BRIEF:
Reproduce all of the data exactly as written.

DATA BELOW:

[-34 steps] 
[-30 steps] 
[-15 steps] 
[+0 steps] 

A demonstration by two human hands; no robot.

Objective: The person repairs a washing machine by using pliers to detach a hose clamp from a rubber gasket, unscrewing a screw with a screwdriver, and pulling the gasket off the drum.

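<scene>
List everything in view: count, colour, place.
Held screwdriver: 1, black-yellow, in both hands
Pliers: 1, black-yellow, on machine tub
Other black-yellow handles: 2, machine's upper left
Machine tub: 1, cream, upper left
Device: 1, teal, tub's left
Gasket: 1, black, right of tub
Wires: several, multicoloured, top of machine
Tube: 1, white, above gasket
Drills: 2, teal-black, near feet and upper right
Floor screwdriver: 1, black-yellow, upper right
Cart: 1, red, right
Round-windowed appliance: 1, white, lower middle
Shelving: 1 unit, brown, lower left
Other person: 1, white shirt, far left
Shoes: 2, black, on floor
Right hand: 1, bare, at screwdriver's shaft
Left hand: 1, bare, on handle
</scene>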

ANSWER AREA:
[-34 steps] 
[-30 steps] 
[-15 steps] 
[+0 steps] 

A demonstration by two human hands; no robot.

Objective: The person repairs a washing machine by using pliers to detach a hose clamp from a rubber gasket, unscrewing a screw with a screwdriver, and pulling the gasket off the drum.

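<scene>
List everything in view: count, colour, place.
Held screwdriver: 1, black-yellow, in both hands
Pliers: 1, black-yellow, on machine tub
Other black-yellow handles: 2, machine's upper left
Machine tub: 1, cream, upper left
Device: 1, teal, tub's left
Gasket: 1, black, right of tub
Wires: several, multicoloured, top of machine
Tube: 1, white, above gasket
Drills: 2, teal-black, near feet and upper right
Floor screwdriver: 1, black-yellow, upper right
Cart: 1, red, right
Round-windowed appliance: 1, white, lower middle
Shelving: 1 unit, brown, lower left
Other person: 1, white shirt, far left
Shoes: 2, black, on floor
Right hand: 1, bare, at screwdriver's shaft
Left hand: 1, bare, on handle
</scene>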

The exercise is done; no more work remains.